» WHAT THE EXERCISE ASKS
Make a word-for-word copy of the entries below from their first line through the line with "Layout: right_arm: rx", and add nothing.

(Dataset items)
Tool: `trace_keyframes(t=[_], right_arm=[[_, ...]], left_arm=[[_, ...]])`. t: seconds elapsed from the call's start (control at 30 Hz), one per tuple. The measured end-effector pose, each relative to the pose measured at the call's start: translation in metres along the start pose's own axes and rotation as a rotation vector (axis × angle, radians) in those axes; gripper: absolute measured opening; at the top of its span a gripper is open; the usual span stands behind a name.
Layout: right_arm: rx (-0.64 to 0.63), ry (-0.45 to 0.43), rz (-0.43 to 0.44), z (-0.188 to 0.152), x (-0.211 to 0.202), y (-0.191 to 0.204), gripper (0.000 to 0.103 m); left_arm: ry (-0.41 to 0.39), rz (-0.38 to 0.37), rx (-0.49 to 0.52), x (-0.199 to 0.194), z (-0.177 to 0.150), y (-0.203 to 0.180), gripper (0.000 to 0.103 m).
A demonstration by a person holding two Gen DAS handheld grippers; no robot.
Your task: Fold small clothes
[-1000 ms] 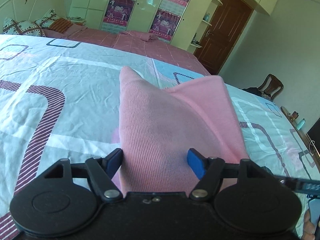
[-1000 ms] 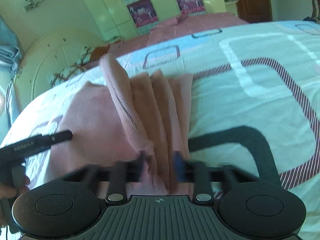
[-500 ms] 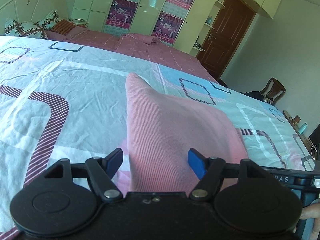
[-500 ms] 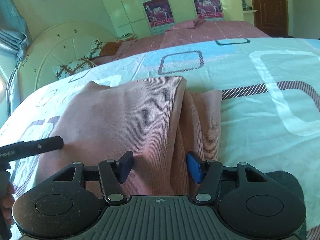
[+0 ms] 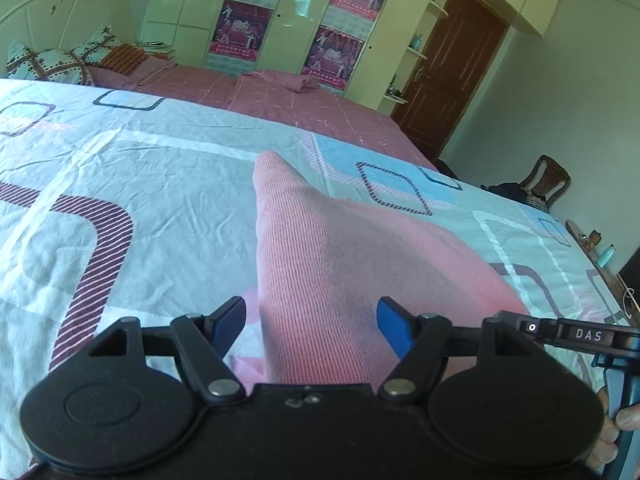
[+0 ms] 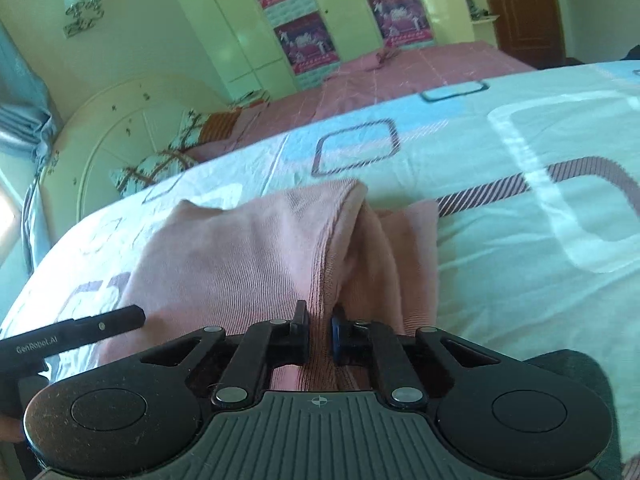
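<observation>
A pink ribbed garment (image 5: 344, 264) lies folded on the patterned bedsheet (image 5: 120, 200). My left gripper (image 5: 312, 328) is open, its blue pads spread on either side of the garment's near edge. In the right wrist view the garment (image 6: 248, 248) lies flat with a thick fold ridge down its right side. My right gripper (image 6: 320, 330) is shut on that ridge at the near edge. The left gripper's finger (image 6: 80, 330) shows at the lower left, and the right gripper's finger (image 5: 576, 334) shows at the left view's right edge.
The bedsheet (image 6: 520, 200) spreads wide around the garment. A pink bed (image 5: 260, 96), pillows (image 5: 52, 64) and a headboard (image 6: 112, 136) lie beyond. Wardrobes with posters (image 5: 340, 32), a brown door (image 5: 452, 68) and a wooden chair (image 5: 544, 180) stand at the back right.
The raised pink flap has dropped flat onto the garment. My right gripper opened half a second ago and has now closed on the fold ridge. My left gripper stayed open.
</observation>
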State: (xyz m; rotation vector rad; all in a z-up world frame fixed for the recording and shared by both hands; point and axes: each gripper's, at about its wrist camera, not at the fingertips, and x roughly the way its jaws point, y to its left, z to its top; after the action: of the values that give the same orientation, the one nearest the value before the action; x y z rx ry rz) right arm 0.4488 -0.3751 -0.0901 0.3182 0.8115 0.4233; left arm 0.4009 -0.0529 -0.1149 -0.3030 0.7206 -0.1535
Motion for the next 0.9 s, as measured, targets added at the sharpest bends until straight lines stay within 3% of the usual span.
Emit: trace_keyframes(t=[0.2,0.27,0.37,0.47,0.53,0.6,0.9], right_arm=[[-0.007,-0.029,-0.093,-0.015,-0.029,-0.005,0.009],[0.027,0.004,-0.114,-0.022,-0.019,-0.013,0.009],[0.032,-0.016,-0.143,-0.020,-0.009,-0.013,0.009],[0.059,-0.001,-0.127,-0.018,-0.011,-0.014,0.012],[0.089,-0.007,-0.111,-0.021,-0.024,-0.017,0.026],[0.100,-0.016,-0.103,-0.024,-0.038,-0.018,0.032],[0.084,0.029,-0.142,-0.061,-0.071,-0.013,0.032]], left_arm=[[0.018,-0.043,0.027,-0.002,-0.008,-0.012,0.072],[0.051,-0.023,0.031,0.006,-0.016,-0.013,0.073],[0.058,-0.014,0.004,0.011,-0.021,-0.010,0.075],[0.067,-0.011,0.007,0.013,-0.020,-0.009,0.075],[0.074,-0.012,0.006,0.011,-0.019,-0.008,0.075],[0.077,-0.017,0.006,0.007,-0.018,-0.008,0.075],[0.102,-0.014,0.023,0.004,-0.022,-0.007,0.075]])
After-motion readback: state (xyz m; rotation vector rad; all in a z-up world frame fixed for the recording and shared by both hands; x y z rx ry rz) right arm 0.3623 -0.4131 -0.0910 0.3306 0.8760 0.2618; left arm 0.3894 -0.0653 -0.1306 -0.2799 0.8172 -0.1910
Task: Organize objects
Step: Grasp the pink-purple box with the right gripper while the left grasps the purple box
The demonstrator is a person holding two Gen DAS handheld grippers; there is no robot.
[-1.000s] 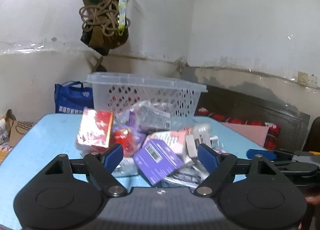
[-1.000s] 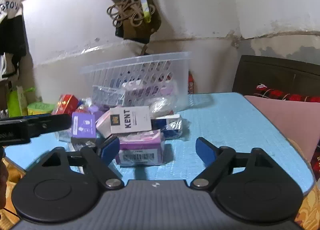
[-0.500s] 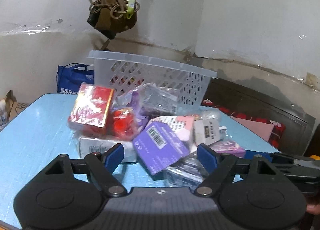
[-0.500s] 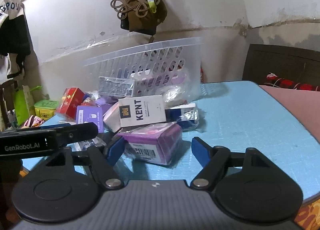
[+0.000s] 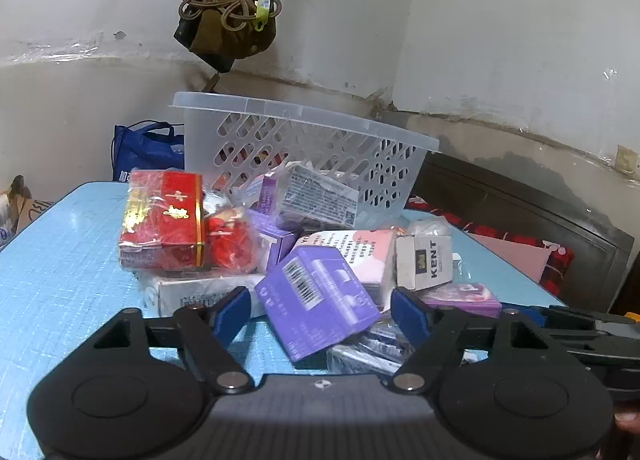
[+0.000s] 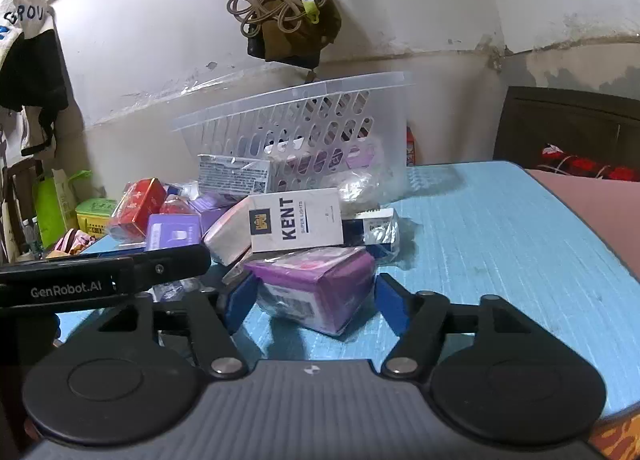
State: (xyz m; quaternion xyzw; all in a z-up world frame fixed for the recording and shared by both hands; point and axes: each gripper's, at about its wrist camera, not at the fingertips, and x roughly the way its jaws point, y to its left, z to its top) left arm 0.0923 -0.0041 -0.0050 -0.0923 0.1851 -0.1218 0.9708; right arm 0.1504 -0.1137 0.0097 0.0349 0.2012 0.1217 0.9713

» RESPONSE AREA
Tool: `trace_keyframes(t=[_], right_arm=[[_, ...]], left_arm=[[_, ...]])`. t: seconds elapsed from the call's start (control at 30 Hz), one per tuple. The measured end-effector pose, each relative to the pose measured at the call's start: translation in metres along the start pose's own axes and rotation as a rotation vector (axis × angle, radians) in those axes; gripper: absolute measured opening; at the top of its span a gripper is open; the usual span stands behind a name.
Layout: right_arm: rx (-0.64 to 0.63), ry (-0.45 to 0.43), rz (-0.43 to 0.44), z (-0.188 to 0.152), x (-0.211 to 0.202), y (-0.191 to 0.204), gripper (0.000 to 0.103 m); left_arm: ry (-0.41 to 0.39), rz (-0.38 to 0.37), rx (-0.49 to 0.52), x (-0.199 to 0.194), z (-0.177 to 0.150), y (-0.203 to 0.180), gripper (0.000 to 0.103 m).

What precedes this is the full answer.